- _How to complete this task_: Take the data below and extract the lines from the one with "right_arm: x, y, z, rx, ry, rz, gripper" to the one with "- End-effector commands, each", inclusive, exactly as written.

- _Data extracts_:
%%

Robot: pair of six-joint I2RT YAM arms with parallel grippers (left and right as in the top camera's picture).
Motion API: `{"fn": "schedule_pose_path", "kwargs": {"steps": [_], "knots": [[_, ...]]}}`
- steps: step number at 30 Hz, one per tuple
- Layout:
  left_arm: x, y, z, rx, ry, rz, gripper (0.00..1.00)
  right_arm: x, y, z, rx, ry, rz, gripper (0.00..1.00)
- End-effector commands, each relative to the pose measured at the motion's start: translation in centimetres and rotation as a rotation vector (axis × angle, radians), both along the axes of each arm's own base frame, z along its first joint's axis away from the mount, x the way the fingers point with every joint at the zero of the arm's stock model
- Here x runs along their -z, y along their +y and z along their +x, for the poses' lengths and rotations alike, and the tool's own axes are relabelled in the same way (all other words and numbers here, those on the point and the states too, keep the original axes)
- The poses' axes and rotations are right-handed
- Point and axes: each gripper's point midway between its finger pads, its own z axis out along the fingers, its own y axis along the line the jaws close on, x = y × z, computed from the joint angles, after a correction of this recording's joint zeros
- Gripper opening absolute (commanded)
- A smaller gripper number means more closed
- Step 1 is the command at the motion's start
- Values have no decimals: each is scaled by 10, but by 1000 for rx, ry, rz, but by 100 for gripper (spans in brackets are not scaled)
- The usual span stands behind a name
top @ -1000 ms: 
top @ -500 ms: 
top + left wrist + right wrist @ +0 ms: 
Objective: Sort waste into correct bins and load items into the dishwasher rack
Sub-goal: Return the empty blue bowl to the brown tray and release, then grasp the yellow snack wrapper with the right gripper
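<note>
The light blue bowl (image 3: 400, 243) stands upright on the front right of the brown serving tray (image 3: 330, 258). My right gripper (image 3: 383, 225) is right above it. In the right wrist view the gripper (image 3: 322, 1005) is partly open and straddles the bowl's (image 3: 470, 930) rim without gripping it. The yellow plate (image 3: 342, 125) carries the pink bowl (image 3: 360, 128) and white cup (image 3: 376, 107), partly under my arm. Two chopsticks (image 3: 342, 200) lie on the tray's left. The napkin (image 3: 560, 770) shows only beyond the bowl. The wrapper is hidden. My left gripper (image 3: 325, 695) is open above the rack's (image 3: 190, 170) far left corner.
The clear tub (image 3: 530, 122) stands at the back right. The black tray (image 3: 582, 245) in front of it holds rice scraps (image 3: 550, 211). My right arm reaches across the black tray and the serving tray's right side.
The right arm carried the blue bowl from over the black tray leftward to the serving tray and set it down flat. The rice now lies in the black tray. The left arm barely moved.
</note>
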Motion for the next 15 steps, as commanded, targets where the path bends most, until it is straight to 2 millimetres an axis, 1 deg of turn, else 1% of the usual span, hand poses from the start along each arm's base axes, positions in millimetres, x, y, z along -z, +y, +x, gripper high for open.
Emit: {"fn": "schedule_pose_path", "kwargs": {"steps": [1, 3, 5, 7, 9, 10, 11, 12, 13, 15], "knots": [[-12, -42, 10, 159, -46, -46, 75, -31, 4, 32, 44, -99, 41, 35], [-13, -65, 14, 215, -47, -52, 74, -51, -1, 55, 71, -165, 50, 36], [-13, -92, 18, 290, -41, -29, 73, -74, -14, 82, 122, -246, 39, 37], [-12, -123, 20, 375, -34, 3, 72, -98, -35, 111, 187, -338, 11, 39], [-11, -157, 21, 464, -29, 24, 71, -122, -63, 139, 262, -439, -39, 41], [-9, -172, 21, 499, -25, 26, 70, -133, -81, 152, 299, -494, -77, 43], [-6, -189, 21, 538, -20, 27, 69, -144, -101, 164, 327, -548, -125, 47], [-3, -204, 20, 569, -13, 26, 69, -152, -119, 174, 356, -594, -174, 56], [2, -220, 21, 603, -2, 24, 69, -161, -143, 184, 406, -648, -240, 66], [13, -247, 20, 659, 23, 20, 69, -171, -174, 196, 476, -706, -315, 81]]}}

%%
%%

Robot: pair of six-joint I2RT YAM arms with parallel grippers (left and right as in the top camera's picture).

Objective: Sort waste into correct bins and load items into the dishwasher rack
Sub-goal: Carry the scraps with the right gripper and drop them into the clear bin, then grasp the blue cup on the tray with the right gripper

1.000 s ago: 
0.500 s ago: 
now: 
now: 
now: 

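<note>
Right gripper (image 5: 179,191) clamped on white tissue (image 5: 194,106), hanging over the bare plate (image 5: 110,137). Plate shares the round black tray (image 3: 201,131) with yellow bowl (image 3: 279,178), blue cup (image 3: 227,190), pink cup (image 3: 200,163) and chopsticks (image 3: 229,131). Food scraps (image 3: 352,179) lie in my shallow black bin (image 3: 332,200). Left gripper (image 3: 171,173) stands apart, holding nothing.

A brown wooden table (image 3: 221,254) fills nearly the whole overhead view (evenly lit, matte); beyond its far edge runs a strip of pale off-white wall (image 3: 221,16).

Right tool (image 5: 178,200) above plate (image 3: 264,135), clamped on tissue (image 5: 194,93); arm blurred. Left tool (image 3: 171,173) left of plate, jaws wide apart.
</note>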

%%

- _Solution for this problem_:
  right_arm: x, y, z, rx, ry, rz, gripper (0.00..1.00)
- End-effector commands, each relative to the pose measured at the motion's start: translation in centimetres and rotation as a rotation vector (axis × angle, radians), both along the axes of each arm's own base frame, z along its first joint's axis away from the mount, x the way the fingers point with every joint at the zero of the arm's stock model

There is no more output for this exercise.